Но сию мораль басни, дорогой читатель, я вижу нынче, спустя годы, когда у меня взрослые дочери, и я знаю жизнь вдоль и поперек и наизусть, когда я понял, что такое слепая мужская ревность. Волосы мои побелели, полиняли, я, как змей, мудр, как император Марк Аврелий, рассудителен, спокоен стоически, как Будда,бесстрастен. Но не таким я был в 1947 году. Разохотившийся двадцатилетний юнец требует у невесты, что, считает, ему положено, забыв, что она еще не жена, а потому не обязана выполнять супру­жеский долг. Он не слышит и не хочет знать никаких разумных житейских соображений и всяких там несуществующих моральных категорических импе­ративов. В костях ломота, шлея под хвост попала, не хочу и не могу годить:

— Сейчас или никогда!

Моя-то амазонка ни в какую, непобедимая, увертливая крепость, борется, бурно, энергично устраняется, применяет военные хитрости. У ней свои серь­езные философские резоны говорить мне "нет", этим резонам испокон веков учат девушек всех стран и народов.

Ах, так? Спасибо. Дебет-кредит, значит? Крохоборка!
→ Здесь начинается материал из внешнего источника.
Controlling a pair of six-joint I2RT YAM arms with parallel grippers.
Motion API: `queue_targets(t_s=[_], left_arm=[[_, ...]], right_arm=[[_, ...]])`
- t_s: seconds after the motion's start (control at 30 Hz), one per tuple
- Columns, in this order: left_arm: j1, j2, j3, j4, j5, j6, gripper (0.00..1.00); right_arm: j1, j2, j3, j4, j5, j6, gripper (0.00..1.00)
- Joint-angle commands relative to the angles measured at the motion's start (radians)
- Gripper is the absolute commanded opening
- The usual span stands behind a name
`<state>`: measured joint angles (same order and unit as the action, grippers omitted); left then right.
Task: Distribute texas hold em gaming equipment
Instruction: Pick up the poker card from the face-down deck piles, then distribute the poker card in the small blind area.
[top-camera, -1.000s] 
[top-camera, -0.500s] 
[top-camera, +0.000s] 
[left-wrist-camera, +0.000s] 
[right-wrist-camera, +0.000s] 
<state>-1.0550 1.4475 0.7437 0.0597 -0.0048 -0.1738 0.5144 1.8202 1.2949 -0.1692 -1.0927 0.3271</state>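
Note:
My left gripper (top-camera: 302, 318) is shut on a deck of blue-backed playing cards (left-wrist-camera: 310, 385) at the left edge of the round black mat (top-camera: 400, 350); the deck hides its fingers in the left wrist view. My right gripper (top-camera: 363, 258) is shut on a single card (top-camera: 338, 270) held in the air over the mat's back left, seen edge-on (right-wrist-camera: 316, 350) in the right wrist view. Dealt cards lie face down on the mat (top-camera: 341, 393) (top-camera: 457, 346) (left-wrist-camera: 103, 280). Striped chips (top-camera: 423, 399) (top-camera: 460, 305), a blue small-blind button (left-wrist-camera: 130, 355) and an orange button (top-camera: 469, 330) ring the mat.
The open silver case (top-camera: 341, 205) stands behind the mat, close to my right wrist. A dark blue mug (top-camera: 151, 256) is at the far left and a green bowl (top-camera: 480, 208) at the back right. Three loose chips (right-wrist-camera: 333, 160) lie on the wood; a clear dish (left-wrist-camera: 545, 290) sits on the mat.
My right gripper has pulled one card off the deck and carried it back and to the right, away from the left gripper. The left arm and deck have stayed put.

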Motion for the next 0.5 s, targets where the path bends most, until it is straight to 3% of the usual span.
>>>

Бухгалтер! Стерва! Не увидишь меня больше! Ноги здесь моей не будет. Психанул — моча в голову шибанула. Забалдело ору, смачно, непотребно и во что горазд выража­юсь, утратил меру и приличия, забыл, что мы в квартире не одни. Дал ходу в коридор. Море по колено. На ходу штаны беззастенчиво подтягиваю. Злоба в груди, а пламя романтической, юношеской любви погасло. Один пепел.

В коридоре откуда-то взялась Верина сестренка-шибздик, забыл о ее существовании. Сестренка орет:

— Витя, с ума сошли! Витя, опомнись!

— Тебя еще не хватало! — без оглядки дую по лестнице, сигаю через три ступени, растерзанный весь, раздрызганный весь, галстук в руке держу. Та за мной устремилась, хочет меня, обалдевшего черта, унять, вразумить, вернуть. Раздухарился — ни в какую. "Не суй нос не в свое дело!"Она задорно ска­чет рядом, упрашивает, пророчит, что сам же после жалеть буду, что Вера пра­ва, что ее надо простить, что нельзя так. Уселись мы, наконец, в темном скве­рике — укромное, тихое местечко. Гудит голова, не слушаю ее. Сестренка прилежно взялась увещевать, уговаривать. Тысяча и одна ночь, ничего не скажешь! Помнишь ли ты, читатель, фильм "Сердца четырех"? Уговоры пре­кратились внезапно, неладно, негаданно. "Офелия, иди в монастырь!"— оборвал я; без предварительных мерехлюндий, полутонов и переходов, прив­лек к себе Нинку, молча начал ее целовать. Маленькое открытие: она целу­ется точно так, как Вера, те же мягкие губы! Гены. А я уже беззастенчиво бубню Нинке льстивые, безумные слова о любви. Пустой треп распалившего­ся, разохотившегося кобеля, так? Нежданно-негаданно слышу, что Нинка давно тайно вздыхает обо мне, сохнет, завидует, ревнует сестру-красавицу.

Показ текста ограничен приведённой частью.